Seit „Pronomen und Dinge“ und Leben sonst so. 2


Vor fast zwei Monaten habe ich einen Blogeintrag geschrieben und ja, das tat richtig gut, das aufzuschreiben und irgendwie ein bisschen meine Gedanken zu sortieren.

Andererseits hat es das auch irgendwie alles realer gemacht, dafür gesorgt, dass Menschen mir Fragen stellen und es mir irgendwie schwerer fällt, unangenehmes Nachdenken zu dem Thema zu verhindern. (Obwohl das komplette Verweigern vorher, drüber nachzudenken natürlich nicht besser war.)

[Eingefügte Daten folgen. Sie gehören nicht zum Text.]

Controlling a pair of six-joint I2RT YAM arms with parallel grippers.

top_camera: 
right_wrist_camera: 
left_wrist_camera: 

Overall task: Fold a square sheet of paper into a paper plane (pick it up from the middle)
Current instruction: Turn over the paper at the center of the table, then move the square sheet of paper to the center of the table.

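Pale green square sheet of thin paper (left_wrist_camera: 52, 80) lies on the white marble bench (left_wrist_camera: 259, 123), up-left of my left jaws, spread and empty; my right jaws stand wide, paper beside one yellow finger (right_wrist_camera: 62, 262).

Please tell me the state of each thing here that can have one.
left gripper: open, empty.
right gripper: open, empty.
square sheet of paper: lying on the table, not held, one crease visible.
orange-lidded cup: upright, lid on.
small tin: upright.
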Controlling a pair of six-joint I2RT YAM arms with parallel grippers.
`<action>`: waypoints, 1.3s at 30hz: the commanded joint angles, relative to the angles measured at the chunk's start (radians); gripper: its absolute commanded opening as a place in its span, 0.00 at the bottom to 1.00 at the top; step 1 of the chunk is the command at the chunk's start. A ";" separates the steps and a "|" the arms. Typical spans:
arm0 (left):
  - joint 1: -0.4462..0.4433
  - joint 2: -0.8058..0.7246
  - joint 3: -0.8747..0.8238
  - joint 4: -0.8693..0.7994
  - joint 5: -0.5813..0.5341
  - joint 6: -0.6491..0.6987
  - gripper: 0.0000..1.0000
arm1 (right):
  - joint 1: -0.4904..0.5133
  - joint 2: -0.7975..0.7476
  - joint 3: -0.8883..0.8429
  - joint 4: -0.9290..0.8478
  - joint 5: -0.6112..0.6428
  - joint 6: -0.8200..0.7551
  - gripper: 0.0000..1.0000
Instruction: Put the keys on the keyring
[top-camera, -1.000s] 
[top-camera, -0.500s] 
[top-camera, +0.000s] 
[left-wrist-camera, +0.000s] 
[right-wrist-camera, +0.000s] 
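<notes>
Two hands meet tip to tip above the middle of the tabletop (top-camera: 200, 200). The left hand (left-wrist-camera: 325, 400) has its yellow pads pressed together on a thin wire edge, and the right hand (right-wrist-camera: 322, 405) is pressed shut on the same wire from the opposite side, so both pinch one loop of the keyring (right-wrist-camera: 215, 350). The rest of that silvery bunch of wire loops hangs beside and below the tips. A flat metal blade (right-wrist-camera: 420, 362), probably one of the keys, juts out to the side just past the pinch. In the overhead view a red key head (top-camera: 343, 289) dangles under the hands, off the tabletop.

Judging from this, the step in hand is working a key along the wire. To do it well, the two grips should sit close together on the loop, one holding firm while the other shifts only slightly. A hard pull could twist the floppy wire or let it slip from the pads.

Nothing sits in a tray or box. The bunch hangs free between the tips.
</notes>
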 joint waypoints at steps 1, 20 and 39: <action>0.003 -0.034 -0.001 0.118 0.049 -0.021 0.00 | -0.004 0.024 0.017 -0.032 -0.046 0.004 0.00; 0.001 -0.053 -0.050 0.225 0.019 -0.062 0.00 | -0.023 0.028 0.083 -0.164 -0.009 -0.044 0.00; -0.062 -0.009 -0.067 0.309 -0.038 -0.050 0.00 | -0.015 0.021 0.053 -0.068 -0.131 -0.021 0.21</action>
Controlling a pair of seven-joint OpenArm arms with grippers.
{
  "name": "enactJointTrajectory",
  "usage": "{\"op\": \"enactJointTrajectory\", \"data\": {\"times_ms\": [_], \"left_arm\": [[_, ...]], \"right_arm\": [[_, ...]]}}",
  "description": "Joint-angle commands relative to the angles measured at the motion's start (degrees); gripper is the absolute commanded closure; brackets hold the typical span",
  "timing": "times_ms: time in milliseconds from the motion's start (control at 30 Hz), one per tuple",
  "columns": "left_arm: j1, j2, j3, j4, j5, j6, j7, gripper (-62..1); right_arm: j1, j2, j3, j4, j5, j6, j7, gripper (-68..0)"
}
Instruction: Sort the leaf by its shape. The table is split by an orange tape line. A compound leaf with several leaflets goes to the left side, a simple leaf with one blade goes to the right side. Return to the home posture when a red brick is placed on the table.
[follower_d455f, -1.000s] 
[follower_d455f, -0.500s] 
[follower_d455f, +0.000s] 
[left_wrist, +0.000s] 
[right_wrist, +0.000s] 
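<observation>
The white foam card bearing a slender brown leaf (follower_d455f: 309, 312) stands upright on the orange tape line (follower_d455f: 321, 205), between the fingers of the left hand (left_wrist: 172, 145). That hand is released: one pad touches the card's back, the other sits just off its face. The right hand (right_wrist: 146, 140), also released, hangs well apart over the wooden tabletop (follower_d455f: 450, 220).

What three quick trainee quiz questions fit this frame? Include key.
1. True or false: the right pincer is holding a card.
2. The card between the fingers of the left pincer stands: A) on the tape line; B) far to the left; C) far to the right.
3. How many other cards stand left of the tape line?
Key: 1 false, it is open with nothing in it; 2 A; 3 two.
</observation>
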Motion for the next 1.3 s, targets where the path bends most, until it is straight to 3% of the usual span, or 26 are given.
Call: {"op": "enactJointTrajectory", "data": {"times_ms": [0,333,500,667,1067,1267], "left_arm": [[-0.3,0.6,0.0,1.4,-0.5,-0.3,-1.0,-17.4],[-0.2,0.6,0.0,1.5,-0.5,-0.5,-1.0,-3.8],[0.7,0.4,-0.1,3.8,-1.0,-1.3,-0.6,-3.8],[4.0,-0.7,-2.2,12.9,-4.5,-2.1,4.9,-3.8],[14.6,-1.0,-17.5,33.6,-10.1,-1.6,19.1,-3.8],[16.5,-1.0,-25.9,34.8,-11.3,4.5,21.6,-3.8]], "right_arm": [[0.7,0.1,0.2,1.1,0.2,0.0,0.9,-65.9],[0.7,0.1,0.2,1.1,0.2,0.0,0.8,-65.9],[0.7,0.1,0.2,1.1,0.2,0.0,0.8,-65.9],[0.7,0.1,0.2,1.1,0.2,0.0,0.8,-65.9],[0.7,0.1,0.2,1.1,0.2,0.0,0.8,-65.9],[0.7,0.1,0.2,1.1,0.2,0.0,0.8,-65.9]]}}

Ein Teil von mir kommt immer wieder an und fragt, ob ich mir doch nicht nur alles einbilde und einfach ne Frau bin und obwohl ich weiß, dass es definitiv nicht so ist.

Ein Teil von mir ist auch überzeugt, es wäre definitiv nicht möglich, weder Mann noch Frau zu sein und es nervt ziemlich, das loszuwerden.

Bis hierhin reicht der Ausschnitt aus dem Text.